WORK ITEM ▸
Copy the data exactly from the line that contains "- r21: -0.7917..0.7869" through the line that contains "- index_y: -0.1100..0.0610", keeping both end lines and leaving out everything else.

INPUT ▸
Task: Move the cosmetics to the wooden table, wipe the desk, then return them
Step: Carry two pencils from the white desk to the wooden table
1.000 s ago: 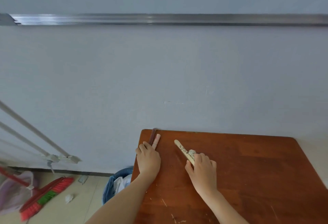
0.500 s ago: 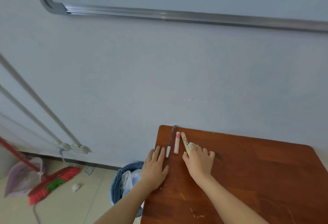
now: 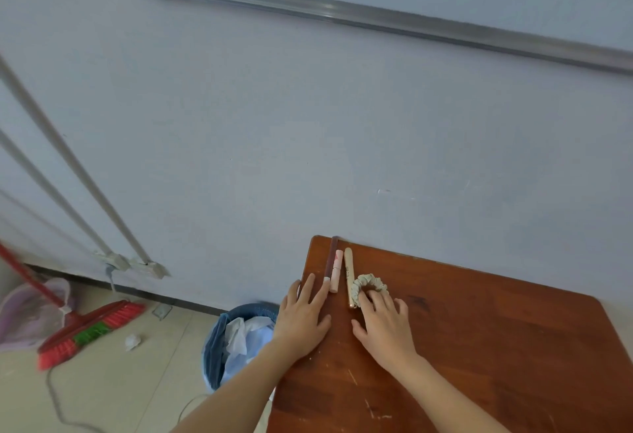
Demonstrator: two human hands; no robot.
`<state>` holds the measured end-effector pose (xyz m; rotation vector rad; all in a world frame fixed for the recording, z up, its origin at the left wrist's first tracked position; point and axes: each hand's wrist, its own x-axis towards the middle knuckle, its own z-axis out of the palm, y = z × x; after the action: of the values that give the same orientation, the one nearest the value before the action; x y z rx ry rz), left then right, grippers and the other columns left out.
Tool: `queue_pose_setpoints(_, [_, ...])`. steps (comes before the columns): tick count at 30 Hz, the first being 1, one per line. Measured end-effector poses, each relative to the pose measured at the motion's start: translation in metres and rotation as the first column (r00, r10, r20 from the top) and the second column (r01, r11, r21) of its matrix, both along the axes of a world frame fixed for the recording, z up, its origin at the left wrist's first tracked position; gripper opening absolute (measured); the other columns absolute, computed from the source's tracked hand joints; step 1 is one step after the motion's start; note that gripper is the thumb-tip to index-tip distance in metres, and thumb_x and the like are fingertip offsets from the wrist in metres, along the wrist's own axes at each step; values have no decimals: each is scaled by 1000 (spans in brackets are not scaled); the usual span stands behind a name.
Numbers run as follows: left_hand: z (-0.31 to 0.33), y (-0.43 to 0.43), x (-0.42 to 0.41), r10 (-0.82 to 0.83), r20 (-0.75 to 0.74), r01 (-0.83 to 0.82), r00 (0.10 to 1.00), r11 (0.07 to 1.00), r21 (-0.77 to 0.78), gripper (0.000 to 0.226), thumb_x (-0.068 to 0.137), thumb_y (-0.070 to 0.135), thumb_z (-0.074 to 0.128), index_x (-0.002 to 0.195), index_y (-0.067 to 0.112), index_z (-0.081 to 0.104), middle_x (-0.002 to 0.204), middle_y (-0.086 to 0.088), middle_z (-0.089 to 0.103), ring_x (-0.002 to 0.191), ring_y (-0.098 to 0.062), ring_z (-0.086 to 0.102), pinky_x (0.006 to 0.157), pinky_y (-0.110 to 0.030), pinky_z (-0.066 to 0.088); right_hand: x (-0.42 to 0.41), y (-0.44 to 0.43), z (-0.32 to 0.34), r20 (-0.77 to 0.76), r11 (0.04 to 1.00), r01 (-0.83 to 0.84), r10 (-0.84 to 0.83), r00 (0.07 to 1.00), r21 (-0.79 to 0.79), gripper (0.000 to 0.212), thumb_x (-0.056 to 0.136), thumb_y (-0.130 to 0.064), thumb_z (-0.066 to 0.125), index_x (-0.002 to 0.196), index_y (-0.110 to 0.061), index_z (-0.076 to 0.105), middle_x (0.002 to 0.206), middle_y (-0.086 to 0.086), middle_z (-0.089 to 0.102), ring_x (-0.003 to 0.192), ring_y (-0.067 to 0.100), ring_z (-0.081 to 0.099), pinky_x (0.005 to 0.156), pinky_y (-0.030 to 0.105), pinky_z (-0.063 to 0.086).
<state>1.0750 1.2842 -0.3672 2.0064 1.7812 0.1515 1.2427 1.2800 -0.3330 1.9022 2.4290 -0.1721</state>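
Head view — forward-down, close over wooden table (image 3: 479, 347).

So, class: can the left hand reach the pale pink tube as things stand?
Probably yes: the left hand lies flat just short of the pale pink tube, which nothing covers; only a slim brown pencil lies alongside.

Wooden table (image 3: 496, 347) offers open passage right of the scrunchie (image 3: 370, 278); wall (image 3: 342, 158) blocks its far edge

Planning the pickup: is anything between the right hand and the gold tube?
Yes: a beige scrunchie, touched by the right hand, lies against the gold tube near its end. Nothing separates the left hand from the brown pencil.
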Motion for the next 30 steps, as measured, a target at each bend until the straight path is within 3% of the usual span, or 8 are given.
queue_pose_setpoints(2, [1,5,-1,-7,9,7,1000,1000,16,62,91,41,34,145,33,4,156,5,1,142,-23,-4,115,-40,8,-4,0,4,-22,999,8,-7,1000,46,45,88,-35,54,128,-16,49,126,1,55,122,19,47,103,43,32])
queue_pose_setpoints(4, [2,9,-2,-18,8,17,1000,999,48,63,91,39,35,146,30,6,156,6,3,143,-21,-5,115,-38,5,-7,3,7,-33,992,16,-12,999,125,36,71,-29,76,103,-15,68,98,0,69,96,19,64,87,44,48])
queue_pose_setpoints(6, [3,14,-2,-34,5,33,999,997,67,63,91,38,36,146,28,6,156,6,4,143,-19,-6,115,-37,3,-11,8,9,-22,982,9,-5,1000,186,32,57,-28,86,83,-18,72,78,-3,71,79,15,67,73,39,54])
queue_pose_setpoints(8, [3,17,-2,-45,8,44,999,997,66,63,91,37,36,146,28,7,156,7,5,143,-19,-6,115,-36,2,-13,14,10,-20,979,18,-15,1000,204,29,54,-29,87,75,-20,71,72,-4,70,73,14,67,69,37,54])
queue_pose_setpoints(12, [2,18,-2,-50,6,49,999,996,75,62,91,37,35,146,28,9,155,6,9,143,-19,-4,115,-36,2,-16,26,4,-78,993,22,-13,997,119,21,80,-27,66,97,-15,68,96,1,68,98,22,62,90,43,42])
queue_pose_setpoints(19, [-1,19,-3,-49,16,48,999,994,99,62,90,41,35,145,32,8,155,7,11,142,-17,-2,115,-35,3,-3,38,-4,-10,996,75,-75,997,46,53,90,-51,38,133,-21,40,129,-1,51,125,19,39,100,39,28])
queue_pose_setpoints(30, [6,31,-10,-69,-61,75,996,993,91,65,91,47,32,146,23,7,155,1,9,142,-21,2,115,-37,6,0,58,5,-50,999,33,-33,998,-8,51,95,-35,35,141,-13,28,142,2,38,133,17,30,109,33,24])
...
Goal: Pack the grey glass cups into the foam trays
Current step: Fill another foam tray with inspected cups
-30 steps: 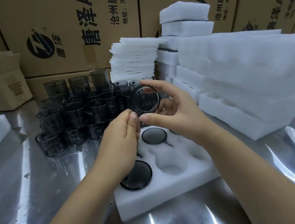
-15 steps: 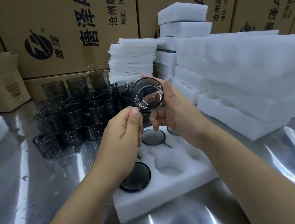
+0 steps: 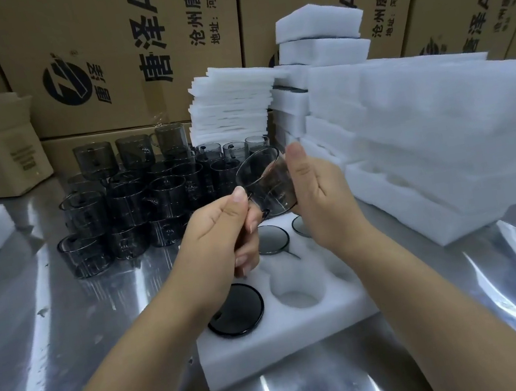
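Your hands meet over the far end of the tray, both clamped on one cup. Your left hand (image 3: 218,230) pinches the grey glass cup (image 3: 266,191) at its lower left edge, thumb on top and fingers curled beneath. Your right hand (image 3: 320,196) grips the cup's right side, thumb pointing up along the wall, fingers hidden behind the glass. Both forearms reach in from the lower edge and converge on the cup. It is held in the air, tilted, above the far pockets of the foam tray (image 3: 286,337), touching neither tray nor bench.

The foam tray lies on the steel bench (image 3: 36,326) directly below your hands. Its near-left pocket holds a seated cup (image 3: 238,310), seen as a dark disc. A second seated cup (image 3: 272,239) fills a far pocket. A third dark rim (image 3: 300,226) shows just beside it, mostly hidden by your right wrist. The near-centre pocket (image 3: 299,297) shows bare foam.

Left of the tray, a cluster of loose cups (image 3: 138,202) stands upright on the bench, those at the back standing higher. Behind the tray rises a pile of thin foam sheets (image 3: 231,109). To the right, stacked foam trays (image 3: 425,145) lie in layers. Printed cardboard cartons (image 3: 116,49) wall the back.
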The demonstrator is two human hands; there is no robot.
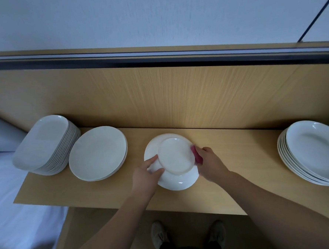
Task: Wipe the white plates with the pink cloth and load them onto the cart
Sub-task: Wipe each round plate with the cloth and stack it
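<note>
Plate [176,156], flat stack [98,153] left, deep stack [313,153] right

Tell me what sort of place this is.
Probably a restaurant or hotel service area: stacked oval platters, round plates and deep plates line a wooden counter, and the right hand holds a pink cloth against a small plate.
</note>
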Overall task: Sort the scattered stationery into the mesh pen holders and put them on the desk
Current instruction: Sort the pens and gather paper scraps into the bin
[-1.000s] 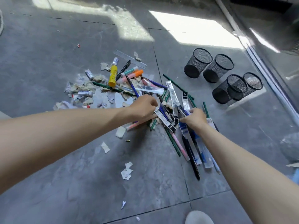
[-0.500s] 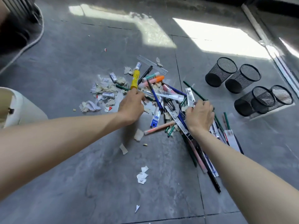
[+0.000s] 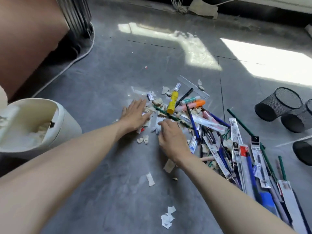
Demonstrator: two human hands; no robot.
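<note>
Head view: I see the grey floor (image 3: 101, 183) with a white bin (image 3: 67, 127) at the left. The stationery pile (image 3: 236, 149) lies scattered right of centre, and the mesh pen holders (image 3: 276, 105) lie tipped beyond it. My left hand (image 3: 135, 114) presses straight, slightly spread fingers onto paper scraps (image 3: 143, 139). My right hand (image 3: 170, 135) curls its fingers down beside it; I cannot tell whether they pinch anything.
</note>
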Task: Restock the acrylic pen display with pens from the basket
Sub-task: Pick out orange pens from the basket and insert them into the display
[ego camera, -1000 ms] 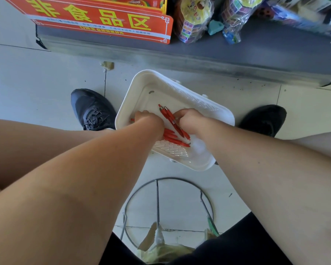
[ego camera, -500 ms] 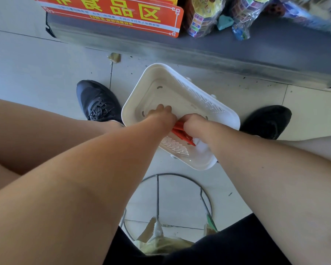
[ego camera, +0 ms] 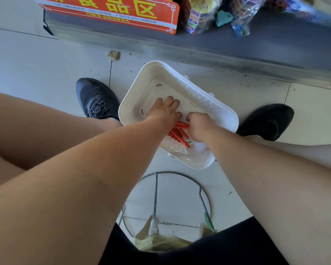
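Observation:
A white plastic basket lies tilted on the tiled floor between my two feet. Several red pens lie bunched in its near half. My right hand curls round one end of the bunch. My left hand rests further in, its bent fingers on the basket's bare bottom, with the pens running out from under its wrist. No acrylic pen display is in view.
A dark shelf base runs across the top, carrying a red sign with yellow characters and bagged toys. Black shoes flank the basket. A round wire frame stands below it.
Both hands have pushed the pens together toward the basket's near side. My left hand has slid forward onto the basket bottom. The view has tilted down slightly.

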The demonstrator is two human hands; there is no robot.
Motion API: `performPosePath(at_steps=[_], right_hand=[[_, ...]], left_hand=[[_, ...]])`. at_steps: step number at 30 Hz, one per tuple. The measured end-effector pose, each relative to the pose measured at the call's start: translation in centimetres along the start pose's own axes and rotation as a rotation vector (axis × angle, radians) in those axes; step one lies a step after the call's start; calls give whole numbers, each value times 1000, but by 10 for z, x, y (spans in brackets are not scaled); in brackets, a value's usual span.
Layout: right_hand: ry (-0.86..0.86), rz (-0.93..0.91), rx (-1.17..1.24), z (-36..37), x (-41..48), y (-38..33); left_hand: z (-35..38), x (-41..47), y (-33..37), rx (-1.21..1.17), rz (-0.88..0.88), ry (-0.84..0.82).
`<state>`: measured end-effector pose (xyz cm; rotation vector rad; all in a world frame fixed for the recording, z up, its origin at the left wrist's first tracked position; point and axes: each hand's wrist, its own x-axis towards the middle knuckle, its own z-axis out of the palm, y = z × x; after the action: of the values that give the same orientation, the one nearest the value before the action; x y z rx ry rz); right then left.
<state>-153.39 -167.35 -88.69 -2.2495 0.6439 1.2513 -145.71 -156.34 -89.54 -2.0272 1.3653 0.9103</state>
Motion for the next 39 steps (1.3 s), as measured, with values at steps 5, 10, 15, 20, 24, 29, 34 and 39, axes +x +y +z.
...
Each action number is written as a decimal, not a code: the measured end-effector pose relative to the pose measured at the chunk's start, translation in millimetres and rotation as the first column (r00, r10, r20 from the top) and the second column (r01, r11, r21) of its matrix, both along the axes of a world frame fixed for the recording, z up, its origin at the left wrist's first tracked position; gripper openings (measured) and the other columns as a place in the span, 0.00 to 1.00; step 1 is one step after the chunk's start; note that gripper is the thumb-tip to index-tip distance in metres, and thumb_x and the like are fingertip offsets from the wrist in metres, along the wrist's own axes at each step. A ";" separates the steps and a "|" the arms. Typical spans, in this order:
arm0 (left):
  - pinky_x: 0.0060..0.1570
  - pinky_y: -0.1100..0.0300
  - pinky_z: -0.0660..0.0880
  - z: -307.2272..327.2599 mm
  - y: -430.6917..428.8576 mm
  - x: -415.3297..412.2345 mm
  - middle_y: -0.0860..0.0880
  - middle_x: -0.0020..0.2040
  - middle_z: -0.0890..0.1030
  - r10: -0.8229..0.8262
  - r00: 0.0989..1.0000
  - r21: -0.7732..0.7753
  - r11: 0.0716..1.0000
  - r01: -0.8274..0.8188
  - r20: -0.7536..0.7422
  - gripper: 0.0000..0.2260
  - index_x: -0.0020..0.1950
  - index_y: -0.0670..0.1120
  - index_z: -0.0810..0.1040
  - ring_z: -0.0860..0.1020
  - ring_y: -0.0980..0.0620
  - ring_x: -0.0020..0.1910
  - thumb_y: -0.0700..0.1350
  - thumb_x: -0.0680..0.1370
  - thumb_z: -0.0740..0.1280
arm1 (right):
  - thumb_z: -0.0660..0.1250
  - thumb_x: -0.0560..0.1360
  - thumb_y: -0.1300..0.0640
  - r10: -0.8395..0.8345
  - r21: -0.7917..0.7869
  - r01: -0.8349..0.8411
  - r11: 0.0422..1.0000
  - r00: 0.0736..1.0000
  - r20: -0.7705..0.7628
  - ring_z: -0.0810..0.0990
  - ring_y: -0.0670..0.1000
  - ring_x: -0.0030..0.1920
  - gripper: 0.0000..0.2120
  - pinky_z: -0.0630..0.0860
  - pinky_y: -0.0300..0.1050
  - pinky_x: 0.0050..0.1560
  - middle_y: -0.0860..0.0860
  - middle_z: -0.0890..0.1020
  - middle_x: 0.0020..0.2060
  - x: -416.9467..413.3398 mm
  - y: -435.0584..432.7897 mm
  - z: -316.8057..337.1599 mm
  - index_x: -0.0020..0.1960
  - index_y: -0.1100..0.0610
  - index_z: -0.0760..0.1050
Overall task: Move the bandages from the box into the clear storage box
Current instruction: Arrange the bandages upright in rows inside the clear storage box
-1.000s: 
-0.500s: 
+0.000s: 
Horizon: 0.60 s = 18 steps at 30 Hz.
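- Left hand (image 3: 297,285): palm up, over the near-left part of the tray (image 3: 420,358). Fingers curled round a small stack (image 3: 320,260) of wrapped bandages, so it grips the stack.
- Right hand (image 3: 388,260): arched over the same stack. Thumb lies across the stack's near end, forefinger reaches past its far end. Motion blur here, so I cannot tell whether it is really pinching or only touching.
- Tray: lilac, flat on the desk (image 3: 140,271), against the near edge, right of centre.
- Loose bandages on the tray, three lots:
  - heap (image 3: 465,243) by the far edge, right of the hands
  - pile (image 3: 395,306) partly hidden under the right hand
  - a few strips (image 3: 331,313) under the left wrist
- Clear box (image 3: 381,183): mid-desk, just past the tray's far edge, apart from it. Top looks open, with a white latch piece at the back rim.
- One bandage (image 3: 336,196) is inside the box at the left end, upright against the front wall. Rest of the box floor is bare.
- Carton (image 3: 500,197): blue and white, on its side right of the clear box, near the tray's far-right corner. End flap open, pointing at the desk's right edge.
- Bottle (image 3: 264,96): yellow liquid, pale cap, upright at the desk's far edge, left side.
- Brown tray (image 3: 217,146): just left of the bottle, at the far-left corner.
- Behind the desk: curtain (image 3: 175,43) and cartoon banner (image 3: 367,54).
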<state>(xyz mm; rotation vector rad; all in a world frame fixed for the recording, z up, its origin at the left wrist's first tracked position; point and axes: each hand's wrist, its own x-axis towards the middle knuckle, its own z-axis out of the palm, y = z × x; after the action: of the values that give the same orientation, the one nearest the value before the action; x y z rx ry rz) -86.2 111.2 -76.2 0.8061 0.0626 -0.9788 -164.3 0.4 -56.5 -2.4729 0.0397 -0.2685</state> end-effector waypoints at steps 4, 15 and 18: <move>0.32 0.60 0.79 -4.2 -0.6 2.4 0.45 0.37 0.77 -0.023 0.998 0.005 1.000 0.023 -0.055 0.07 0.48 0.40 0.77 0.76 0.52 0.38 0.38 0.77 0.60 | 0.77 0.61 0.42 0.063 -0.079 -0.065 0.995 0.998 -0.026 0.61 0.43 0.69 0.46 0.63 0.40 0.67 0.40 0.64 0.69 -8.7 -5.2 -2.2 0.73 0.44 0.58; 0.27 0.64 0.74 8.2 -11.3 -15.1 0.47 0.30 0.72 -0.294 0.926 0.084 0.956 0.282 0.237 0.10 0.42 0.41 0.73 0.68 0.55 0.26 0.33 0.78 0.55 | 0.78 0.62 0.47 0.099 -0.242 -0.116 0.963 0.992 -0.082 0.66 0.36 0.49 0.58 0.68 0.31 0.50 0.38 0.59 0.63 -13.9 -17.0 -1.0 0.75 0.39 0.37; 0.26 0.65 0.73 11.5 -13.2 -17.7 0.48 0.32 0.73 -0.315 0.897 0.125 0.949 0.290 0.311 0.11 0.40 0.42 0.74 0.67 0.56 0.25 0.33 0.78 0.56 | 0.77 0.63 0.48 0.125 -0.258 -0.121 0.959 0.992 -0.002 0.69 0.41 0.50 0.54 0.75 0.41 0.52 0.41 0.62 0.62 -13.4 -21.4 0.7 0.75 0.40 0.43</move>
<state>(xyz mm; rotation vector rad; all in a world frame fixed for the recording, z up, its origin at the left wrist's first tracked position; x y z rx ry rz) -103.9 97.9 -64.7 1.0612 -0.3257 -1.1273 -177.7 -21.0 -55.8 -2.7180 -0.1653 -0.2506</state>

ANSWER FOR THE TASK ▸
  - r21: -0.7917..0.7869
  - r01: -0.8349..0.8411
  - r11: 0.0422..1.0000
  - r00: 0.0736..1.0000
  - r20: -0.7705..0.7628
  - ring_z: -0.0810..0.0990
  - ring_y: -0.0670..0.1000
  - ring_x: -0.0030..0.1920
  - gripper: 0.0000..0.2120
  - pinky_z: -0.0630..0.0860
  - pinky_y: -0.0300..0.1050
  - pinky_x: 0.0050..0.1560
  - middle_y: -0.0860..0.0860
  - middle_z: -0.0890..0.1020
  - middle_x: 0.0020..0.2060
  - x: -416.9467..413.3398 mm
  - y: -435.0584..432.7897 mm
  - z: -316.8057..337.1599 mm
  - index_x: -0.0020..0.1960
  - index_y: -0.1100..0.0610

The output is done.